Old value of datasource.url:

dataSource.url=jdbc:MySQL://localhost/identityiq?useServerPrepStmts=true&tinyInt1isBit=true&useUnicode=true&characterEncoding=utf8

New value of datasource.url:

jdbc:MySQL://localhost/identityiq?useServerPrepStmts=true&tinyInt1isBit=true&useUnicode=true&characterEncoding=utf8&useJDBCCompliantTimezoneShift=true&useLegacyDatetimeCode=false&serverTimezone=UTC

  1. Similarly search for the parameter “url” and modify the existing value to specify the time zone.

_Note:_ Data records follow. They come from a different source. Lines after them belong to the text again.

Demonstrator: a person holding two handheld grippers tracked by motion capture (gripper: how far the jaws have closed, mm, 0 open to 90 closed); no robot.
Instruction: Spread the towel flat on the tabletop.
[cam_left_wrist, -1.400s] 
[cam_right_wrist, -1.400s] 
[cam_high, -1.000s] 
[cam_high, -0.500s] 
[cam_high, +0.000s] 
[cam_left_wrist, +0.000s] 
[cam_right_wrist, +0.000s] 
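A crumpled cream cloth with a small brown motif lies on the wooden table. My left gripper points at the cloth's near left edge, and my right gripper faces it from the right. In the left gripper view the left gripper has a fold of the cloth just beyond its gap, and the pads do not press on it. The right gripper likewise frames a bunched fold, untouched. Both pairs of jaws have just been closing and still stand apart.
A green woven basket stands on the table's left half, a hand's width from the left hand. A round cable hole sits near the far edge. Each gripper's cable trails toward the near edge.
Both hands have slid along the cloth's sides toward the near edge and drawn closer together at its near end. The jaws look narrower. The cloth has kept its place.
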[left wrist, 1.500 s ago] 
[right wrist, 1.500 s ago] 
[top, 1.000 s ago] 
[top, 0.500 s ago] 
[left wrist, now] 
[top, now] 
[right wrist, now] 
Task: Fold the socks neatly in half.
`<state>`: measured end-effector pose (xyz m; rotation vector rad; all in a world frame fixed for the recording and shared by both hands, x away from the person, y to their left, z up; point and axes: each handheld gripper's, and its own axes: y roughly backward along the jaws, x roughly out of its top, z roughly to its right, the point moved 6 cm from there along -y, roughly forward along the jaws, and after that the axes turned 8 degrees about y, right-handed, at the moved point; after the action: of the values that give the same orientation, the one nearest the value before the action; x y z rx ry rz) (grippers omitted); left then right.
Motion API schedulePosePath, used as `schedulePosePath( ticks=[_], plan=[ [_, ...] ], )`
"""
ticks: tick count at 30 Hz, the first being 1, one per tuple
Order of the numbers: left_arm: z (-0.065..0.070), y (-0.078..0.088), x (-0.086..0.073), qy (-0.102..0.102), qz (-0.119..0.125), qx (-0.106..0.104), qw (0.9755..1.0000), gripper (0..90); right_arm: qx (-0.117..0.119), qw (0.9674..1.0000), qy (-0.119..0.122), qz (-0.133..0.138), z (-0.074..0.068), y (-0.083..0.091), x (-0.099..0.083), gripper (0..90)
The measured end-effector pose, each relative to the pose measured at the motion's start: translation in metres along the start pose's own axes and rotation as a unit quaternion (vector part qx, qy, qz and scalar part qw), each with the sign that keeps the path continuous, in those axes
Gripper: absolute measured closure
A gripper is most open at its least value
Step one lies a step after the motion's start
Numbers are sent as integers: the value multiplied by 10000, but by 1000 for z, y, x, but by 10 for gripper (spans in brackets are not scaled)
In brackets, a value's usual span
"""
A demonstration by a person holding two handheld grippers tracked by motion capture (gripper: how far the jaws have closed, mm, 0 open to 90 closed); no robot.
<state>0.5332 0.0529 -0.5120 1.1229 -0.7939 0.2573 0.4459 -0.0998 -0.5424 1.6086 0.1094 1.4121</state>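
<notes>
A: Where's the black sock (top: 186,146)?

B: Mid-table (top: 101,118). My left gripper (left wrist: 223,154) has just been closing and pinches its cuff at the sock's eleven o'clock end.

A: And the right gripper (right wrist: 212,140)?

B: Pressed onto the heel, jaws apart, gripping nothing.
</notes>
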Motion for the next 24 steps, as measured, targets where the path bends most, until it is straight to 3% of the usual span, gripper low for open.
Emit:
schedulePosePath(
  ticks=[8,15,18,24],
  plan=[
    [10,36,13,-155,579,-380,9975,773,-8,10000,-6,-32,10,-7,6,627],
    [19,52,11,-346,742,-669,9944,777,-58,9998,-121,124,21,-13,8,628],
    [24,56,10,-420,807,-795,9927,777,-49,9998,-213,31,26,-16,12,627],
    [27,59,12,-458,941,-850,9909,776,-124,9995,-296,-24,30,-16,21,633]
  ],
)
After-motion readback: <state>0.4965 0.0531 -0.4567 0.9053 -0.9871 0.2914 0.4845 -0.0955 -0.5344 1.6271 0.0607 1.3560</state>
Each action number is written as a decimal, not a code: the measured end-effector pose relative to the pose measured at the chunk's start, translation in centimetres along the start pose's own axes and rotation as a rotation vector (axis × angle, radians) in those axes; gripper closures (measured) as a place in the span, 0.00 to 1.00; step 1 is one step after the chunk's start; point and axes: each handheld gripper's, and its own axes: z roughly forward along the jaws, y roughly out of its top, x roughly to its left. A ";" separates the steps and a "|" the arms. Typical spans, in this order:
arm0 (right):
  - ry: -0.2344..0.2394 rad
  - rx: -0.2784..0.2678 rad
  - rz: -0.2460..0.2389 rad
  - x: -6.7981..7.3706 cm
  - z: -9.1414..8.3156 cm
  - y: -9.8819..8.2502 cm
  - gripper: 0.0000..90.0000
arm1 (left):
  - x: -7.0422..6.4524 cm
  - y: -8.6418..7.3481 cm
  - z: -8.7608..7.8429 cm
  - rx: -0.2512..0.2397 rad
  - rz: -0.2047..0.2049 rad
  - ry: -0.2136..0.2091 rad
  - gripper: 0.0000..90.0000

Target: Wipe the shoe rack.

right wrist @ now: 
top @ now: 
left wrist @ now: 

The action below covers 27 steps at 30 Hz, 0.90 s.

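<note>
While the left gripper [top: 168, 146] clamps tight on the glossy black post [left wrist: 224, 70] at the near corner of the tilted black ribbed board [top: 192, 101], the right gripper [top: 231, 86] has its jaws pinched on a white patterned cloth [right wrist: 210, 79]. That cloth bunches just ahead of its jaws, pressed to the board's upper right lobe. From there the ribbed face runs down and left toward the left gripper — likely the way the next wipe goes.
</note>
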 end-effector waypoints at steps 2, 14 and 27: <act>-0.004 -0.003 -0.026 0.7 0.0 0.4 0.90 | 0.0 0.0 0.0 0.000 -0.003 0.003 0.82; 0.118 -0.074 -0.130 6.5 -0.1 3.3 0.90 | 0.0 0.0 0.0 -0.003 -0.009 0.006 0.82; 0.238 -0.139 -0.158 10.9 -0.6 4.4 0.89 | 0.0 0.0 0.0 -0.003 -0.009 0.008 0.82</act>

Old value of pluginsDataSource.url:

jdbc:MySQL://localhost/identityiqPlugin?useServerPrepStmts=true&tinyInt1isBit=true&useUnicode=true&characterEncoding=utf8

New value of pluginDataSource.url:

jdbc:MySQL://localhost/identityiqPlugin?useServerPrepStmts=true&tinyInt1isBit=true&useUnicode=true&characterEncoding=utf8&useJDBCCompliantTimezoneShift=true&useLegacyDatetimeCode=false&serverTimezone=UTC

  1. Restart the server.

The application server and identityIQ applications should work fine now.